Field Names	Data Type	Description
app_build_id	varchar	Firefox build ID (e.g. 20160801085519)
app_version	varchar	Firefox version (e.g. 50.0a2) - corresponds to the MOZ_APP_VERSION configure value
app_display_version	varchar	The application version as shown in the about dialog. Almost always identical to app_version. Corresponds to the MOZ_APP_VERSION_DISPLAY configure value.
app_name	varchar	Will always be the string "Firefox" in desktop submitted pings.
app_channel	varchar	The update channel (e.g. "release", "nightly", etc) - corresponds to the MOZ_UPDATE_CHANNEL config variable.
uid	varchar	Hashed Sync/FxA ID
deviceid	varchar	Hashed FxA device ID.
when	bigint	Unix timestamp of when sync occurred. Make sure to put in "quotes" since when is a reserved SQL word. Note that because this is taken from the client's clock, the time may be wildly inaccurate.
took	bigint	Number of milli-seconds it took to Sync.
failure_reason	row(name varchar, value varchar)	Sync failure reason, or null if no failure.
status	row(sync varchar, service varchar)	The status of sync after completion, or null is both statuses record success.
why	varchar	Currently always null, but eventually should be the reason the sync was performed (eg, timer, button press, score update, etc)
devices	array(row(id varchar, os varchar, version varchar))	Array of the other devices in this user's device constellation.
engines	array(engine_record)	A record of the engines that synced. Each element of the array is in the format of an engine record.
submission_date_s3	varchar	The date this ping was submitted to the telemetry servers. Because a ping will typically be sent for a previous session immediately after a browser restart, this submission date may be later than the date recorded in the ping. Note also that this is a timestamp supplied by the server so is likely to be more reliable than the dates recorded in the ping itself.

Engine Record

An engine record is defined as:

Field Name	Data Type	Description
name	varchar	The name of the engine.
took	bigint	How many milliseconds this engine took to sync.
status	varchar	The status of this engine after sync completed, or null is the status reflects success.
failure_reason	row(name varchar, value varchar)	Details of any errors recorded during the sync of this engine, or null on success.
incoming	row(applied bigint, failed bigint, newFailed bigint, reconciled bigint)	Details of how many incoming records were applied, failed, failed for the first time in this sync, and reconciled.
outgoing	array(row(sent bigint, failed bigint)))	For each batch of records uploaded as part of a Sync, how many records were sent in that batch and how many failed.
validation	validation_record	Validation information for this engine. Null if validation cannot or did not run during this sync (common). If present, it's format is of a validation record

Validation Record

A validation record is defined as:

Field Name	Data Type	Description
version	bigint	Version of the validator used to get this data.
checked	bigint	Number of records the validator checked in this engine.
took	bigint	How long validation took for this engine.
problems	array(row(name varchar, count varchar))	The problems identified. Problems with a count of 0 are excluded. Null on failure or if no problems occurred.
failure_reason	row(name varchar, value varchar)	Details of any errors recorded during the validation, or null if validation succeeded.

FAQ

Q1: In engines, we have status and failureReason, how are they different from the columns with the same names?

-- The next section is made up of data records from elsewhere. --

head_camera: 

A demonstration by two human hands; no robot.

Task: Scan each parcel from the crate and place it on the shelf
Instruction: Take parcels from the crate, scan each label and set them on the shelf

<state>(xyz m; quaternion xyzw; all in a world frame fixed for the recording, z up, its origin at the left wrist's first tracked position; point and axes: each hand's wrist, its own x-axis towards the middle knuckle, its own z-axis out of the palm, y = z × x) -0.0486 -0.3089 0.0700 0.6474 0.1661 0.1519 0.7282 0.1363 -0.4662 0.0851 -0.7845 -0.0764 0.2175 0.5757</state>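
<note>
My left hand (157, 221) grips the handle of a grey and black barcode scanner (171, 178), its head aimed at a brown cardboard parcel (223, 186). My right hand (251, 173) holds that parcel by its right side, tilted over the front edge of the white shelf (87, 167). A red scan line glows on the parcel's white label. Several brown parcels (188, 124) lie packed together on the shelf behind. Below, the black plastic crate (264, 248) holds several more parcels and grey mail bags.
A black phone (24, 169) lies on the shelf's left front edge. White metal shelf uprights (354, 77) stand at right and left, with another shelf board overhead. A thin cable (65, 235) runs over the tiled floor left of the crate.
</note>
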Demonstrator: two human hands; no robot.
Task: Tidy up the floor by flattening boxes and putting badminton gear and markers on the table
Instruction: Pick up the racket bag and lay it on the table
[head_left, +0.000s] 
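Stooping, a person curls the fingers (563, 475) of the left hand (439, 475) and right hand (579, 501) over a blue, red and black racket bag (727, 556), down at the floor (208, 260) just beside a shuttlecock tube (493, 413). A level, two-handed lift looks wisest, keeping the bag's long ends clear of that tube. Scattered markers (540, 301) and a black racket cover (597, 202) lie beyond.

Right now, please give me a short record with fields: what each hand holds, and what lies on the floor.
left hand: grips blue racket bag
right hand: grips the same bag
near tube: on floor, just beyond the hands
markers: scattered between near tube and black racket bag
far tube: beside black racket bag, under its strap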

A1: These are the exceptions and status for the engine itself, whereas the columns at the top-level of the table are for the entire sync. The error handling should be cleaned up, but in general, failureReason will be reporting bugs, whereas "status" is reporting when we explicitly decided that we couldn't apply a record.

---

Q2: Do we only log the engines array when we see "service":"error.sync.failed_partial" in status?

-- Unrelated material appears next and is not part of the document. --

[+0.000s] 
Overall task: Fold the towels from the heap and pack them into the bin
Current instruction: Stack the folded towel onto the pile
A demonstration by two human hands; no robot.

A2: I don't think that's true - eg, "select * from sync_summary where engines is not null and status is null limit 10" shows records.

---

Q3: What values are valid in the validation record's name field?

A3: It's up to the engine and to the client. For desktop bookmarks, they're documented here (or here if that link breaks).

Event Telemetry

Sync will often write "events" to telemetry. These are made available via the sync_events_v1 table.

Table Description

Field Names	Data Type	Description
document_id	varchar	The document ID of the original ping this event is from.
app_build_id	varchar	From the original ping
app_display_version	varchar	From the original ping
app_name	varchar	From the original ping
app_version	varchar	From the original ping
app_channel	varchar	From the original ping
uid	varchar	From the original ping
why	varchar	From the original ping
deviceId	varchar	From the original ping
event_timestamp	bigint	Number of milliseconds since the process started when the event was created. (??)
event_category	varchar	Always the string "sync"
event_method	varchar	The type of action taken on the object
event_object	varchar	The type of object being acted on
event_string_value	varchar	Additional data
event_map_values	map(varchar, varchar)	Additional data specific to this event.
event_flow_id	varchar	An ID used to identify a pair of commands which span multiple devices (todo: explain this!)
event_device_id	varchar	If this event is being targeted at a different sync device, this is the ID of the target.
event_device_version	varchar	If this event is being targeted at a different sync device, this is the Firefox version it is running.
event_device_os	varchar	If this event is being targeted at a different sync device, this is the OS it is running
submission_date_s3	varchar	The date this ping was submitted.

Event Usage

Commands sent between clients

Sometimes Sync will send a "command" from one device to another. The most obvious example of this is "send tab". Event telemetry is recorded both by the sending device and the receiving device.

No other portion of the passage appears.